National Centre for Social Research
- Formation: 1969
- Founders: Sir Roger Jowell, Gerald Hoinville
- Type: Charity (Registered in England and Wales, and Scotland)
- Location: 35 Northampton Square, London, United Kingdom;
- Region served: United Kingdom
- Products: Social research
- Key people: Michael Davis (Chief Executive)
- Revenue: £52m (2024)
- Employees: 434 (2024)
- Website: natcen.ac.uk

= National Centre for Social Research =

UK independent social research institute

The National Centre for Social Research (NatCen) is a registered charity and is the largest independent social research institute in the UK. The research charity was founded in 1969 by Sir Roger Jowell and Gerald Hoinville with the aim of carrying out social policy research to improve society. Until 1999, it was known as Social and Community Planning Research and gained a reputation for promoting high standards in survey research and pushing the boundaries of survey methods. It hosted for 25 years the ESRC Survey Methods Centre - later, when ESRC funding was not renewed, known as the SCPR Survey Methods Centre a centre of expertise which carried out methodological research, ran popular seminars and published a regular newsletter.

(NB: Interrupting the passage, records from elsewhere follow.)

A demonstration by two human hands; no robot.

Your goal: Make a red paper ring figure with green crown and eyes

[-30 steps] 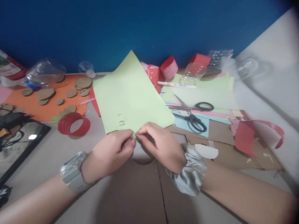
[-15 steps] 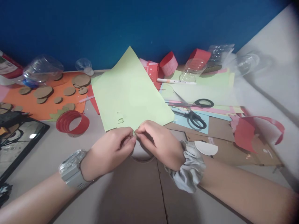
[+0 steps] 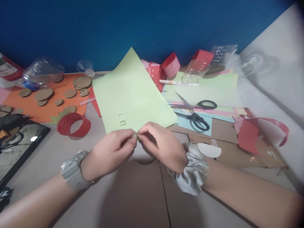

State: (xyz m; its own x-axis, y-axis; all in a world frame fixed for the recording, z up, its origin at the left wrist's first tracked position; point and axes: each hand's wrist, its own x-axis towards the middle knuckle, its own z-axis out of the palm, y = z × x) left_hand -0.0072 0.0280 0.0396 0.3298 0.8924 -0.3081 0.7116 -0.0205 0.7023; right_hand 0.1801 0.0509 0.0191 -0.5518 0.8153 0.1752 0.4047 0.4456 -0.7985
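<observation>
My left hand (image 3: 118, 147) and my right hand (image 3: 159, 142) meet fingertip to fingertip at the middle of the view. Both are closed in a pinch on a tiny green paper piece (image 3: 136, 135), mostly covered by the fingers. Just beyond them lies a light green paper sheet (image 3: 133, 91) with two small curled green strips (image 3: 122, 122) near its lower edge. Under the hands a round rim (image 3: 144, 162) shows in part; I cannot tell what it belongs to. A grey watch is on the left wrist, a grey scrunchie on the right.
Black-handled scissors (image 3: 199, 122) and a white marker (image 3: 179, 83) lie right on stacked papers. A red ribbed ring (image 3: 74, 125), cardboard discs (image 3: 44, 94) on orange paper (image 3: 17, 109) and a clear plastic bottle (image 3: 44, 71) are left. A blue wall (image 3: 142, 28) rises behind.
Little differs. My left hand has shifted very slightly left and its fingers have turned a little around the small green piece; my right hand stays nearly in place.
</observation>
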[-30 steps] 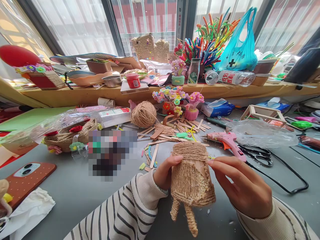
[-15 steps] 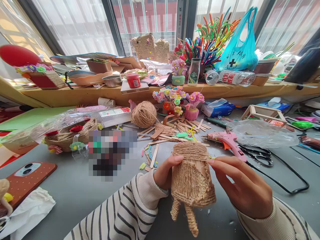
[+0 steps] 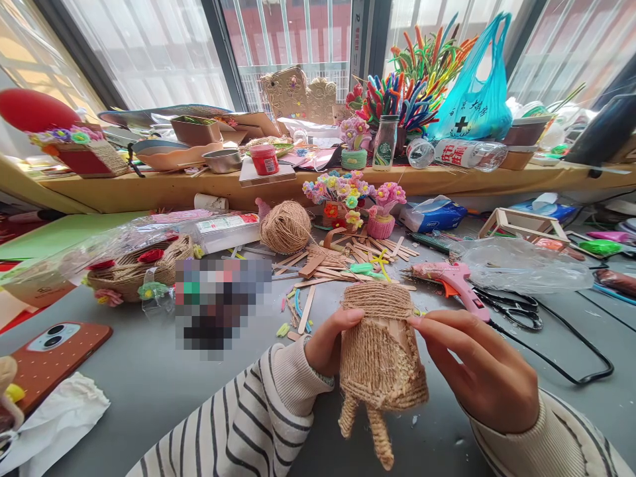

SCPR authors produced a handbook, Survey Research Practice., published by Heinemann in 1978, which remained in print for 20 years and was translated into other languages.

NatCen is best known for its annual British Social Attitudes Survey, founded by the organisation in 1983. The British Social Attitudes survey is Britain's longest-running annual survey of public attitudes and can be accessed for research through the UK Data Service. It uses a random probability method and face to face interviews with more than 3,000 people to help ensure that it achieves a sample that should be representative of a target population. NatCen's sister organisation, the Scottish Centre for Social Research (ScotCen), carries out an equivalent of the survey in Scotland, called the Scottish Social Attitudes survey.

In addition to the British Social Attitudes survey, NatCen collects a number of statistics on behalf of the UK government and government bodies. These include the Health Survey for England, the English Housing Survey, The National Diet and Nutrition Survey and the Study of Early Education and Development (SEED). In 2015 NatCen also launched a new panel survey called the NatCen Panel, which was the first panel survey in the UK to use a probability methodology.

The National Centre for Social Research is not just a survey organisation, however, it is also well regarded for its research using qualitative and evaluation methods. NatCen researchers authored one of the key textbooks for qualitative researchers Qualitative Research Practice published by SAGE Publishing.